This page represents only my own views, and not those of any university or other body.
Posted Tuesday 4th February 2014 at 12.15pm
Sinking in
A small part of Steve Richards' article in the Independent asks whether the message over climate change is sinking in following floods in the UK: that this is the greatest challenge we face. I think it is, slowly, but there are still a huge number of people refusing to wake up and smell the coffee.
"In 2004, the government’s chief scientific adviser, David King, warned that climate change posed a bigger threat to the UK than terrorism.
The claim seemed to me at the time to be preposterously hyperbolic. Very quickly the comparison becomes vividly precise.
Thankfully terrorists have failed to break through the various costly barriers erected after 9/11 and 7/7. In contrast, the wild weather pushes aside the pathetic, puny obstacles that stand fleetingly in its way, and wreaks havoc.
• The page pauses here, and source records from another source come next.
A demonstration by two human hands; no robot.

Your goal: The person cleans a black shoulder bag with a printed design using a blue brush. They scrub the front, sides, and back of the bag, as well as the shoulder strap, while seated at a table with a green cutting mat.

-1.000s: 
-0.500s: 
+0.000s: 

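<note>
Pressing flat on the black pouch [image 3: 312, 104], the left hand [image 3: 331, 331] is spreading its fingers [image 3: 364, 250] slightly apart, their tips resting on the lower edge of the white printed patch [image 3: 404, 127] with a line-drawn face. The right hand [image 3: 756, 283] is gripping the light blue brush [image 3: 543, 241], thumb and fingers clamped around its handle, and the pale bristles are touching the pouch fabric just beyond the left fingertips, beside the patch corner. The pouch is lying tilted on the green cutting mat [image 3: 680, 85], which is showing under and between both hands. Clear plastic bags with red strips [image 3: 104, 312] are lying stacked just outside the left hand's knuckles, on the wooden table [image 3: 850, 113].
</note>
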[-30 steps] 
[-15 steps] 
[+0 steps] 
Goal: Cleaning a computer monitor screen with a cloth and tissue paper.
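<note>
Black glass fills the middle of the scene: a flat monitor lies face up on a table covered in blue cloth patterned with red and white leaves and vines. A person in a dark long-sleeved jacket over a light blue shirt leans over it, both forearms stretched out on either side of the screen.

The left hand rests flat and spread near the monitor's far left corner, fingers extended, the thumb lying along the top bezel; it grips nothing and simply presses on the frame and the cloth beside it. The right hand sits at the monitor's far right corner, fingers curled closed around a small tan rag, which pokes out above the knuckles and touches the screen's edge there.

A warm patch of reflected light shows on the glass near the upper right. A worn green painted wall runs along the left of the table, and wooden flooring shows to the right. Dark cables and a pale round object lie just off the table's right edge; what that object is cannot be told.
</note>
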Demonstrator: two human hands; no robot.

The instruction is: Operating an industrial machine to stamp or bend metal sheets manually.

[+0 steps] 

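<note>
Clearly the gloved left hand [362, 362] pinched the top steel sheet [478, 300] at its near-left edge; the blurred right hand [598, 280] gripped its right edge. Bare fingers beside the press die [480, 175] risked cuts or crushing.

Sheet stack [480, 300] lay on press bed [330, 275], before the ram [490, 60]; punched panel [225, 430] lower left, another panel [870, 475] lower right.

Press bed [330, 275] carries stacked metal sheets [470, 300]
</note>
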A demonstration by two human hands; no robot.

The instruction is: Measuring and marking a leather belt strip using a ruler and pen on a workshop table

Increasingly since King made his dramatic claim, the weather has become the main news story in the UK, and not only in the winter. The floods in the summer of 2007 were as dramatic as those now afflicting parts of the country.
A pattern is forming. Each wild outbreak of extreme weather prompts speculation that the turbulence might be a one-off. Then there is another violent eruption.
The government and the rest of us must treat the threat as if it were one posed by terrorists. Far more investment is required to protect the parts of the country vulnerable to flooding. Emergency services must respond more quickly. The Environment Agency needs the resources, and the nimble resolve to meet the challenge.
The threat posed by climate change and the separate needs of a growing elderly population urgently require more public money. We should not forget the need when the pre-election tax-and-spend debate focuses solely on the virtues of cuts."
Climate change a bigger threat than terrorism? That's an understatement.